Llegaron las contracciones de verdad y seguíamos solos en la sala, hasta que les gritaste que ya empujabas. Había tanta tranquilidad que era imposible pensar que algo podría torcerse, todo fluía con naturalidad. Te retorcías mientras confesabas me costando más que ninguno, es muy grande. Te sujetaba de las axilas como con Alfonso para que pudieses estar más cómoda. Ya asomaba la cabeza y Paqui estaba de pie tan tranquila, me entraron ganas de decirle que se agachase y pusiese las manos no fuese que Santiago acabase en el suelo.

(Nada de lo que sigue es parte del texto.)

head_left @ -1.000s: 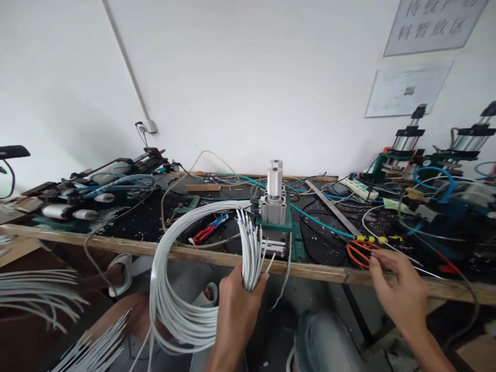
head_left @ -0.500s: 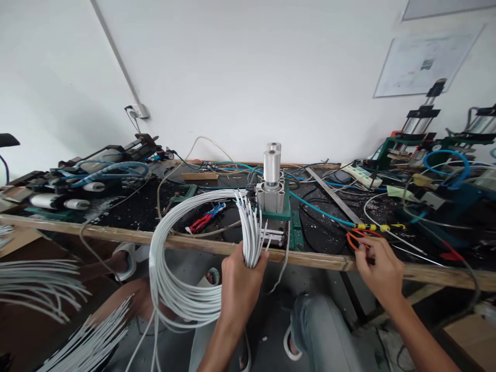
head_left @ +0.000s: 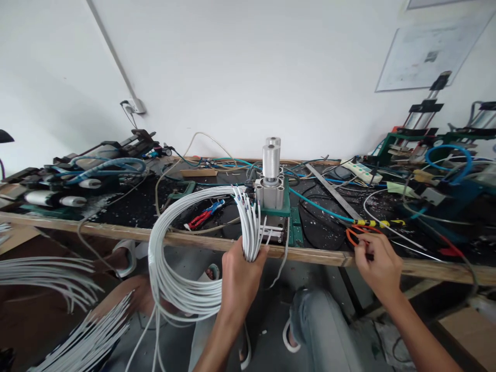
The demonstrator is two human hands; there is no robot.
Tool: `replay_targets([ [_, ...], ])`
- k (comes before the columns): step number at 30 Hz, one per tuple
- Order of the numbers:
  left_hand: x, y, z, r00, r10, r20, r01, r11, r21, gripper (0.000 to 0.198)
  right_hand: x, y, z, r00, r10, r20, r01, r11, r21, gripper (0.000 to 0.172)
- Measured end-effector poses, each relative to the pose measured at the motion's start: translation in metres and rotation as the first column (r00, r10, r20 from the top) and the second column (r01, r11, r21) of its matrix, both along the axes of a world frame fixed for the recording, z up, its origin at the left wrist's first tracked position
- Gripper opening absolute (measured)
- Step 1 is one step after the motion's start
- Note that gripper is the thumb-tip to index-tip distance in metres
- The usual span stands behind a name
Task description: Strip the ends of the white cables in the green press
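Note:
A large looped bundle of white cables (head_left: 158, 258) hangs from my left hand (head_left: 242, 274), which is closed around it near the cut ends. Those ends point up, fanned slightly, with coloured inner wires showing at the tips. Just behind them stands a metal press (head_left: 270, 194) with a knurled cylinder on a green base (head_left: 296, 227). My right hand (head_left: 380, 261) is at the table's front edge, fingers curled at an orange looped handle (head_left: 352, 235) of a small tool. Its fingertips hide part of the loop, and the rest of the tool cannot be made out.
Red-and-blue pliers (head_left: 205, 214) lie left of the press. A steel ruler (head_left: 333, 191) and a yellow-black-wrapped blue hose (head_left: 377, 223) lie right of it. More machines (head_left: 77, 175) stand at the left. Another person's knee (head_left: 124, 299) and white cable bundles (head_left: 89, 336) are at lower left.
The camera view has shifted slightly. My left hand still grips the cable bundle, and my right hand stays at the orange handle with almost no movement.

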State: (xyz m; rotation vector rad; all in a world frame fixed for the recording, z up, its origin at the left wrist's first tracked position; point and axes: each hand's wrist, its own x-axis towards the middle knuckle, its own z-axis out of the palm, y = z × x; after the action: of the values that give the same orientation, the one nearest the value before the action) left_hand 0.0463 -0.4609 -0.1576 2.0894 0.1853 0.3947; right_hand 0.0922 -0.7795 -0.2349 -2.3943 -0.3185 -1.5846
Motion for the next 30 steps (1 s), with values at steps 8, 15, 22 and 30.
replay_targets([
  [8, -0.001, -0.001, 0.007, 1.0, 0.005, -0.024, -0.005, 1.0, 0.007, 0.023, -0.002, -0.001, 0.0, 0.999, -0.016, -0.03, 0.016, 1.0, 0.007, 0.011],
  [15, -0.001, -0.002, 0.005, 1.0, 0.006, -0.023, -0.006, 1.0, 0.012, 0.023, -0.002, 0.0, 0.0, 0.999, -0.021, -0.04, 0.022, 1.0, 0.023, 0.011],
  [22, 0.002, 0.0, -0.005, 1.0, -0.006, -0.021, 0.006, 1.0, 0.012, 0.026, -0.003, 0.004, 0.0, 0.999, -0.02, -0.035, 0.021, 0.999, 0.034, 0.011],
  [30, -0.005, 0.001, -0.001, 0.999, -0.03, -0.027, 0.03, 1.0, -0.005, 0.018, -0.008, 0.003, 0.005, 0.999, 0.041, 0.027, -0.042, 0.998, 0.044, 0.012],
])
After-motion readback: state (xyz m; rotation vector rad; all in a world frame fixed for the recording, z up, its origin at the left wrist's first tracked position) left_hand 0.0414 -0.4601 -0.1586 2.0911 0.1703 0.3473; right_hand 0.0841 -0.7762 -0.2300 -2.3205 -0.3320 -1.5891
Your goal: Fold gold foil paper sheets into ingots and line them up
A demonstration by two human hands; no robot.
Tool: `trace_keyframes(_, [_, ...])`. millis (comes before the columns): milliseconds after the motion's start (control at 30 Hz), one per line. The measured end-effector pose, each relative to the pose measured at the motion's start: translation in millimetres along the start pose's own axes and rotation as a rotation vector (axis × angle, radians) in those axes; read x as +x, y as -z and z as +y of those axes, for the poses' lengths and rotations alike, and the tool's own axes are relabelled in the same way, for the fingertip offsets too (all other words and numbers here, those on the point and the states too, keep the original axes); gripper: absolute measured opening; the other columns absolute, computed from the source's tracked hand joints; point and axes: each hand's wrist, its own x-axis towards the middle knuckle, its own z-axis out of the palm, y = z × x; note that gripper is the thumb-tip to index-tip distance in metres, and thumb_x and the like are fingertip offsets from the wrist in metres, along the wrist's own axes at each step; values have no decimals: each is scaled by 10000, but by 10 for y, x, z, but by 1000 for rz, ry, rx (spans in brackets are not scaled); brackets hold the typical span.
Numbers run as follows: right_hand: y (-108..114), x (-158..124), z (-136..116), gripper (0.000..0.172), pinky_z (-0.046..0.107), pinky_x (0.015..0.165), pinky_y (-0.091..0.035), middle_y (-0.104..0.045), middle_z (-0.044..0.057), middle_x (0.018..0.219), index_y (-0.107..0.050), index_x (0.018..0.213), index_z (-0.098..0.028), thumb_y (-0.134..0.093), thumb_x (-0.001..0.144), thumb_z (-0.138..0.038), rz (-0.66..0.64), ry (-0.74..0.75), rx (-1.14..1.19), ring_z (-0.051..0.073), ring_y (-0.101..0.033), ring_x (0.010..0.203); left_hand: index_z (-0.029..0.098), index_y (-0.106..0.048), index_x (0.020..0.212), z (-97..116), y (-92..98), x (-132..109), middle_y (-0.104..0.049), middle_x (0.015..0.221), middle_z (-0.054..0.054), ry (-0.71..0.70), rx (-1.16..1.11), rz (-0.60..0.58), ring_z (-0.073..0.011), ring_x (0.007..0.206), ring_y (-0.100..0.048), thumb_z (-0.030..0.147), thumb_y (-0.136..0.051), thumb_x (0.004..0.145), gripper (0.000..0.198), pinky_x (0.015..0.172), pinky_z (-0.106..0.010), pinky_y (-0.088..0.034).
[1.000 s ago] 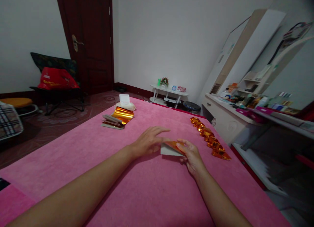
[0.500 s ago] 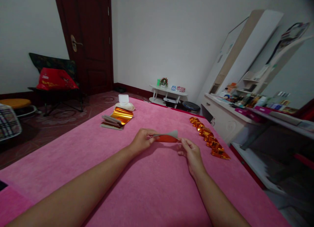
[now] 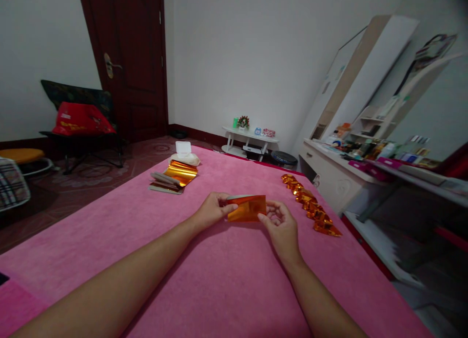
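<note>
Head view: a shiny orange foil sheet (image 3: 248, 210) is held up between two bare hands above a pink cover (image 3: 215, 284), its long axis running left to right from one grip to the other. The left hand (image 3: 213, 210) pinches its left end, thumb in front; the right hand (image 3: 283, 226) pinches its lower right corner. Both hands are about equally near. A grey strip shows along the top edge. The fingertips behind the sheet are hidden, so its layers and any fold are hard to make out. Both forearms are cut off below.
</note>
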Motion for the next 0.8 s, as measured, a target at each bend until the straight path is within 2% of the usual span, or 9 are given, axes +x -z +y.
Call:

El expulsivo fue rápido y limpio. Y apenas lo cogió la matrona en sus manos, a las ocho en punto de la tarde, se lo quitaste y empezaste a darle besos y a decirle ven aquí mi bebé, ven conmigo y a quererlo y a sentirlo tuyo. Como siempre, me asomó una discreta lágrima de emoción y te di un beso en la frente, de amor y de admiración. Paqui y Teresa no paraban de repetir lo bonito que había sido el parto y que lo deberían haber grabado, como si más que un alumbramiento hubiese sido un espectáculo.

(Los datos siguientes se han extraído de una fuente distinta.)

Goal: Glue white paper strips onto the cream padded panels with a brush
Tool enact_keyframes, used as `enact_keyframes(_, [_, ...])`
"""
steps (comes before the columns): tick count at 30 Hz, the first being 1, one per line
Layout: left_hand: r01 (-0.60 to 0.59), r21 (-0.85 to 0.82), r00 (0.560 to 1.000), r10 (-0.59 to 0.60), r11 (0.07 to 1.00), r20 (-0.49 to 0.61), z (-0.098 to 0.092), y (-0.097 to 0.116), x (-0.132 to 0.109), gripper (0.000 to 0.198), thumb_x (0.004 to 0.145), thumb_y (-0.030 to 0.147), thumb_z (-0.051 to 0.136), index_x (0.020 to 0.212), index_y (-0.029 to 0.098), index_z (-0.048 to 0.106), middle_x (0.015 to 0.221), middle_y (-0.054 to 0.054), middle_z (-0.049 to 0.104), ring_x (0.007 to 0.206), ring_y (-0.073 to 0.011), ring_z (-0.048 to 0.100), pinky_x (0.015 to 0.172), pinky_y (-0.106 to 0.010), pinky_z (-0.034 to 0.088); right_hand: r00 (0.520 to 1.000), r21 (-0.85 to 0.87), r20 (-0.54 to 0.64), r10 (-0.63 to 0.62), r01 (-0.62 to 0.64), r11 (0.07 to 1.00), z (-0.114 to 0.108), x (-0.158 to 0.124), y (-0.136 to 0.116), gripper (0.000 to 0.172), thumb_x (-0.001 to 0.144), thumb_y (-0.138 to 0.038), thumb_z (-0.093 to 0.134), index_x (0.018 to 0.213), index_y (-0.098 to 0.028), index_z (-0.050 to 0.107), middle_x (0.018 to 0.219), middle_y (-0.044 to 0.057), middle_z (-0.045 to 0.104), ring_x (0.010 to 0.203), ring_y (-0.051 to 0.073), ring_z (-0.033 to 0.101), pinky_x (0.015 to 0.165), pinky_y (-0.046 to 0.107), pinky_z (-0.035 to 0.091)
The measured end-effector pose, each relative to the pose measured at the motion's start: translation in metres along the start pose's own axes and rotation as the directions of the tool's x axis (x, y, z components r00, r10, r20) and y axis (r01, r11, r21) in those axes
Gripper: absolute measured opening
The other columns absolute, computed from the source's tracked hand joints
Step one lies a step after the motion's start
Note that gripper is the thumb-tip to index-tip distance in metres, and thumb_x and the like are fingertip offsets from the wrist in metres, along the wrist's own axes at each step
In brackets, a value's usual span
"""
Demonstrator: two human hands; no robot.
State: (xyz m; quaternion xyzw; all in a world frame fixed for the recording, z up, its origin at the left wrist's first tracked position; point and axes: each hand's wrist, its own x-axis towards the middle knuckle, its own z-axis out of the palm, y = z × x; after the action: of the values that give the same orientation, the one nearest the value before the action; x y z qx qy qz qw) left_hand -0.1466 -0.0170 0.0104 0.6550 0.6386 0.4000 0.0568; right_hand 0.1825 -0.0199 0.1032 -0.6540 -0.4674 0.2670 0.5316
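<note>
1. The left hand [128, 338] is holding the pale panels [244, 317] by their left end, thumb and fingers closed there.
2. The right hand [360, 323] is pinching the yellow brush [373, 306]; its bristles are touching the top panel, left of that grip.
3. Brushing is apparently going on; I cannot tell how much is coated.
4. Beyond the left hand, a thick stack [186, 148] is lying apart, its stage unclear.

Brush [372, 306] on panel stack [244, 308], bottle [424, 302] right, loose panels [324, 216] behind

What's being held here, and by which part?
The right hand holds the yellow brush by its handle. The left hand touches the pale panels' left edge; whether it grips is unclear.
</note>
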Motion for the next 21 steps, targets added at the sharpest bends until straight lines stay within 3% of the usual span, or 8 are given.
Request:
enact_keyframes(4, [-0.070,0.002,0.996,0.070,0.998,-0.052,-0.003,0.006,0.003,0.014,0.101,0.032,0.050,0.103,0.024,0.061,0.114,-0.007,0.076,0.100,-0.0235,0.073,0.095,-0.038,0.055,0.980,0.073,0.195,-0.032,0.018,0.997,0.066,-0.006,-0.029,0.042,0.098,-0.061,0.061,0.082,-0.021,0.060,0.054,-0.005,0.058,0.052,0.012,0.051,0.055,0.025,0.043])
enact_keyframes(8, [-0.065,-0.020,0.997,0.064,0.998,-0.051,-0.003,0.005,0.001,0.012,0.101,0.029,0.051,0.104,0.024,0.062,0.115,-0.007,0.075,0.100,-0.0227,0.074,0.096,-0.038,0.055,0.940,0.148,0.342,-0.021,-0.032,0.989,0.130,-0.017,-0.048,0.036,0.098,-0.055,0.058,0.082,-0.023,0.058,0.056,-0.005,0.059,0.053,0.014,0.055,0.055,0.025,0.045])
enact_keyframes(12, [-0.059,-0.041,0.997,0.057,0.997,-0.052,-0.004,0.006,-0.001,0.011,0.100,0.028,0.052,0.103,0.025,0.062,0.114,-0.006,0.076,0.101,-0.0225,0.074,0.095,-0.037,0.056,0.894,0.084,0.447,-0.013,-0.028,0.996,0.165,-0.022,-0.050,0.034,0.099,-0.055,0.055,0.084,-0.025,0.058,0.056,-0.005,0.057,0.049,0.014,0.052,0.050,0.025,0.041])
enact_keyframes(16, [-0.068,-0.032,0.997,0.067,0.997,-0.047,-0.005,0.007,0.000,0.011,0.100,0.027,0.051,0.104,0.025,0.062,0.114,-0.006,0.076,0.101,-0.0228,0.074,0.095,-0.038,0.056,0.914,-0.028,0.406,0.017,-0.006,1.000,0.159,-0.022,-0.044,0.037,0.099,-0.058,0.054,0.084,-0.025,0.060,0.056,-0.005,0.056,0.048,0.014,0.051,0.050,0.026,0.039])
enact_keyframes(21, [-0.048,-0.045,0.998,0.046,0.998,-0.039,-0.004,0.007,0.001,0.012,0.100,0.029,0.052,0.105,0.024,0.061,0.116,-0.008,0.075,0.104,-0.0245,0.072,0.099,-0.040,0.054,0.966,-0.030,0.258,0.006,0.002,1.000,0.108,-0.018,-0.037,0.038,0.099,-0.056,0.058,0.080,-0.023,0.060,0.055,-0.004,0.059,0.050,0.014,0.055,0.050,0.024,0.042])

Ahora ya sí te limpiaron y te tumbaron en la cama de partos con el bebé en brazos para hacer el piel con piel mientras esperábamos que el cordón umbilical dejase de latir. Seguían los halagos a tu destreza durante el parto y yo miraba al bebé pensando que no se parecía de forma nítida a ninguno de sus dos hermanos. Unos minutos después pinzaron el cordón y Paqui me ofreció cortarlo; creo que es algo típico pero era la primera vez que tenía la oportunidad. Me pareció un gesto chabacano, como tener el papel protagonista de cortar la cinta de inauguración de un evento, solo que en ese caso el simbolismo era el de romper el vínculo de una madre con su criatura recién nacida. De todas formas, lo hice solo por no decir que no y porque lo estaban sujetando Paqui y Teresa como si fuese la línea de meta de un maratón.

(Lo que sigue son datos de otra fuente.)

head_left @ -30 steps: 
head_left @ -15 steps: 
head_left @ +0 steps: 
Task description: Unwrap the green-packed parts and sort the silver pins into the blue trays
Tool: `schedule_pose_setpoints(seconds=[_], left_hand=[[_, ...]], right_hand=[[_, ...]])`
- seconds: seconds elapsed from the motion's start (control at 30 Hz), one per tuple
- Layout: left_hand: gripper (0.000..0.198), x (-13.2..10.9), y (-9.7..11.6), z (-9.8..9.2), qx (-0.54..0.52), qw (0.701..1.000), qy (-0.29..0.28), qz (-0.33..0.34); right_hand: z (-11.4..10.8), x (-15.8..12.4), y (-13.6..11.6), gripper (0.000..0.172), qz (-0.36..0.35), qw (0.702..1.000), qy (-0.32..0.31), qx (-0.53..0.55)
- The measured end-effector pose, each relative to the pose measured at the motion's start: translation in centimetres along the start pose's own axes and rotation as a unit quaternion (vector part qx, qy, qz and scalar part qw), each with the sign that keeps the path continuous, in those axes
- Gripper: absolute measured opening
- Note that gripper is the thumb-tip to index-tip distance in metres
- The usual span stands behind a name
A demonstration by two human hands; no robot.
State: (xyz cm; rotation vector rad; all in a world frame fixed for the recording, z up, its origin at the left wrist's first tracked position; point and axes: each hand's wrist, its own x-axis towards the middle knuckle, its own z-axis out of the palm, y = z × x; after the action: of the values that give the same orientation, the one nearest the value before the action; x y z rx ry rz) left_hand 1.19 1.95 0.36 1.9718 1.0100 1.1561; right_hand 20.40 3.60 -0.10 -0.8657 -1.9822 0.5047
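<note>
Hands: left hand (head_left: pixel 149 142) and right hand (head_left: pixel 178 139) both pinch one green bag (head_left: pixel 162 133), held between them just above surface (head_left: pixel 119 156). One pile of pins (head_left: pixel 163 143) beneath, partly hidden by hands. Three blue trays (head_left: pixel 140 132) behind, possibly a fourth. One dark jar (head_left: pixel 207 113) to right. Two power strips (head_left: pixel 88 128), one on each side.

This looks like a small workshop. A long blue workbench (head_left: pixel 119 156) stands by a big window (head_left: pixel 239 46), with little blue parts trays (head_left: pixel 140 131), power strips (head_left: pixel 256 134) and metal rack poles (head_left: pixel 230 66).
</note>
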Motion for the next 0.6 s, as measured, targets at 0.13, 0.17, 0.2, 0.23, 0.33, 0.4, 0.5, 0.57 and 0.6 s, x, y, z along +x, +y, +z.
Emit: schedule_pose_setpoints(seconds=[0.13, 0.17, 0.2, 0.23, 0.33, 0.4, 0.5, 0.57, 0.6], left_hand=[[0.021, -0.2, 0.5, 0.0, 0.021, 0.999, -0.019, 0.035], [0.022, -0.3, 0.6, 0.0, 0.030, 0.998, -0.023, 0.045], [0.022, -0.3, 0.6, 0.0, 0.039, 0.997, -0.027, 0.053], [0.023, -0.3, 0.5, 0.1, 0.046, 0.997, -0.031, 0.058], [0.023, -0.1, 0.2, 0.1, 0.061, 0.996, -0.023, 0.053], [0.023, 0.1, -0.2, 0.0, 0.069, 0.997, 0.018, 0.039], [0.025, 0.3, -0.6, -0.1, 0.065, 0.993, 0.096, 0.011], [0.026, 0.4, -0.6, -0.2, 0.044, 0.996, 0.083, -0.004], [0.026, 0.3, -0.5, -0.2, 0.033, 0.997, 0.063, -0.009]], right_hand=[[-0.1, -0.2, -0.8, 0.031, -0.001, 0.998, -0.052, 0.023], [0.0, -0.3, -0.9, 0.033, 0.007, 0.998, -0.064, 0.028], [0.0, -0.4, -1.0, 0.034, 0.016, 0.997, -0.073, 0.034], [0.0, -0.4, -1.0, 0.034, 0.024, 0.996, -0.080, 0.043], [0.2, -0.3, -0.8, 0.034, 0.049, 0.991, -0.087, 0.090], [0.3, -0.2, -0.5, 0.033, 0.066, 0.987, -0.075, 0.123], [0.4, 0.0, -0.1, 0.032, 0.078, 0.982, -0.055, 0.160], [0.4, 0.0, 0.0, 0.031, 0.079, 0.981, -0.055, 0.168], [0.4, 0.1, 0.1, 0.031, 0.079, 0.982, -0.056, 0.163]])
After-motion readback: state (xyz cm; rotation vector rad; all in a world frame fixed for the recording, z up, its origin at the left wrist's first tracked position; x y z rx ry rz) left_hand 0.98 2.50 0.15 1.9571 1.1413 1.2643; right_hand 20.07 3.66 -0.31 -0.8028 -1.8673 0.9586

Unos minutos después pudiste al fin expulsar la placenta, una bolsa grande y sana, de libro. Así que también la placenta recibió aplausos por su grosor y la ubicación centrada del enganche. Como ahora se lleva lo de plasmarla en un cuadro nos pidieron elegir colores e Inma no dudó en proponer el azul y el verde por ser los colores del equipo del árbol.
No solo había salido todo a pedir de boca en el parto sino que, mirando el reloj, también podría llegar al acto del pregón de las fiestas en el pueblo a las once de la noche. Dios provee. Estuvimos los tres juntos, tranquilos y satisfechos, casi dos horas en la sala pequeña y lúgubre del posparto hasta que calculé que debía salir pitando para llegar a tiempo. Me crucé en la carretera con Carmen, que me daba el relevo de tu compañía, y llamé a Emiliano para pedirle que, si no me veía en la primera fila, tocase otra pieza musical que me permitiese asistir al acto de coronación de la corte de honor desde el principio. Me encanta que los planes salgan bien, decía el coronel Hannibal Smith.